Dans ces conditions, les requérants ne sont pas fondés à soutenir que la commission de recours contre les décisions de refus de visa d’entrée en France a entaché sa décision d’une erreur d’appréciation et méconnu les dispositions précitées de l’article L. 561-2 du code de l’entrée et du séjour des étrangers et du droit d’asile en refusant de délivrer les visas sollicités pour les motifs rappelés au point 3.
En second lieu, dès lors que l’identité et la filiation des demandeurs de visa avec le réunifiant ne sont pas établies, les requérants ne peuvent pas se prévaloir des stipulations de l’article 8 de la convention européenne de sauvegarde des droits de l’homme et des libertés fondamentales, des articles 7 et 24 de la charte des droits fondamentaux de l’Union européenne et du paragraphe 1er de l’article 3 de la convention internationale relative aux droits de l’enfant. Pour les mêmes raisons, le moyen tiré de l’erreur manifeste dans l’appréciation des conséquences des refus de visa sur leur situation personnelle doit être écarté.
Il résulte de tout ce qui précède que les requérants ne sont pas fondés à demander l’annulation de la décision attaquée.
Sur les conclusions accessoires :
Le présent jugement rejetant les conclusions principales de la requête, il y a lieu de rejeter, par voie de conséquence, les conclusions tendant au prononcé d’une mesure d’injonction sous astreinte ainsi que celles relatives aux frais liés au litige.
D E C I D E :
Article 1er : La requête de M. B… D…, Mme H…, M. G… B… et Mme G… B… est rejetée.

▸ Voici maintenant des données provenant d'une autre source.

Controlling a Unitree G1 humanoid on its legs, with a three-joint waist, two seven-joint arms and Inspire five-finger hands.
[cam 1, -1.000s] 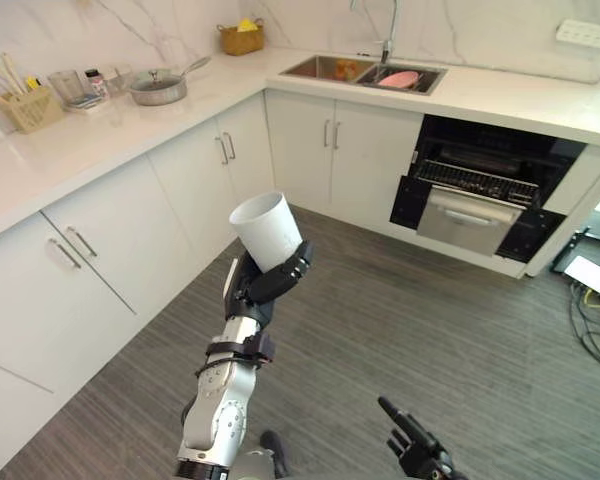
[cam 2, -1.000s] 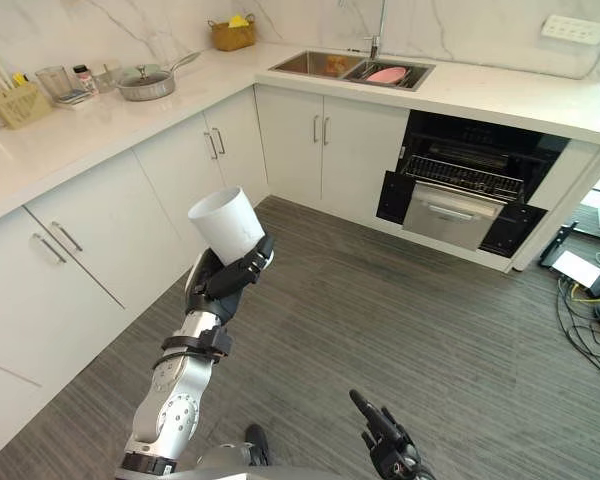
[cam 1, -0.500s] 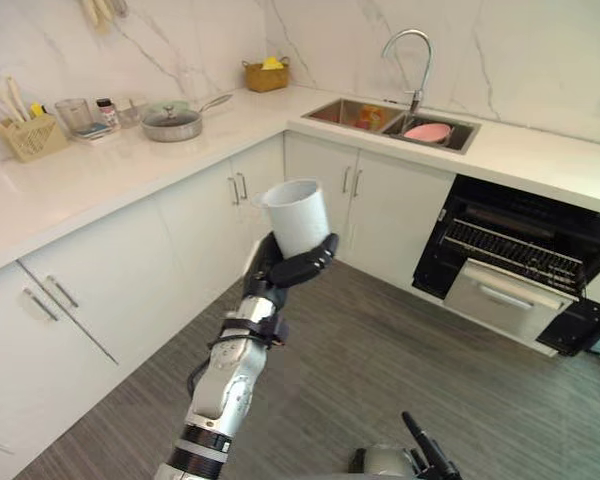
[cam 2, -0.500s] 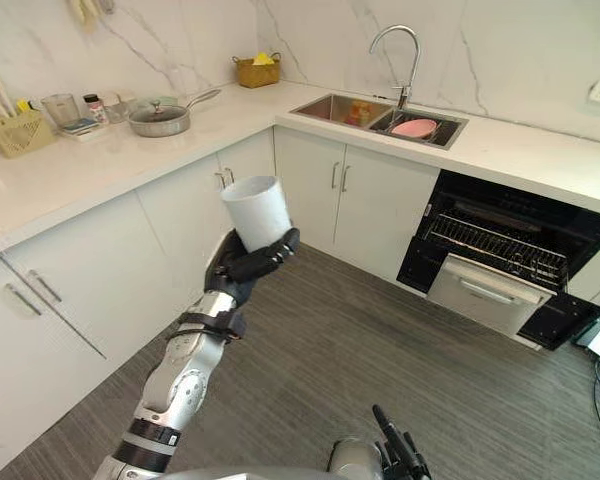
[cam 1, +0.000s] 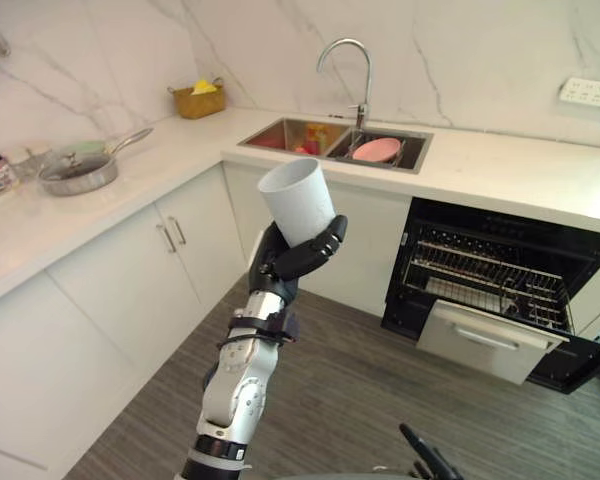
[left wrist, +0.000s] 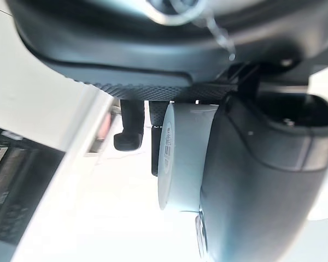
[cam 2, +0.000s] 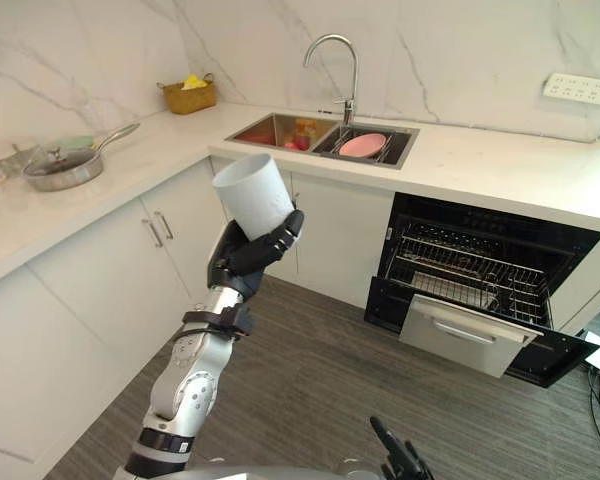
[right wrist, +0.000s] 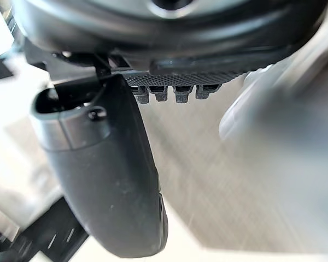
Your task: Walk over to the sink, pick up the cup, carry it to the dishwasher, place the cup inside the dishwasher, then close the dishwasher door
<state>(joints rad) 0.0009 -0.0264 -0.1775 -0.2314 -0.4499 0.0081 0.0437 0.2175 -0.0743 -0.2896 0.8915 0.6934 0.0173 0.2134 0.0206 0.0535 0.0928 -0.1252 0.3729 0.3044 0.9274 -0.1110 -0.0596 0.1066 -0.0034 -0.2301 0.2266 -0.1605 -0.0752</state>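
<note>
White cup in the left eye view: up off the counter, mouth up and slightly tilted, left hand curled round its lower half, in front of the cabinets below the sink. Pink dish lies in the sink's right basin, with the faucet behind. Dishwasher is to the right of the sink with its door open and wire rack visible; the cup is well apart from it. Lidded pan and yellow basket sit on the left counter. Right eye view: same layout, right hand low at the bottom edge over the wood-look floor. Left wrist view: cup clamped between thumb and fingers, rim side-on. Right wrist view: right hand's fingers relaxed, holding nothing, floor past them.
</note>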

Article 2 : Le présent jugement sera notifié à M. G… B… D…, à Mme A… H…, à M. F… G… B…, à Mme E… G… B… et au ministre de l’intérieur.
Copie du jugement sera adressée à Me Régent.
Délibéré après l’audience du 12 décembre 2025, à laquelle siégeaient :
Mme Poupineau, présidente,
Mme Paquelet-Duverger, première conseillère,
M. Dumont, premier conseiller.
Rendu public par mise à disposition au greffe le 16 janvier 2026.
La rapporteure,
S. PAQUELET-DUVERGER
La présidente,
V. POUPINEAU
La greffière,
A-L. LE GOUALLEC
La République mande et ordonne au ministre de l’intérieur en ce qui le concerne ou à tous commissaires de justice à ce requis en ce qui concerne les voies de droit commun contre les parties privées, de pourvoir à l’exécution de la présente décision.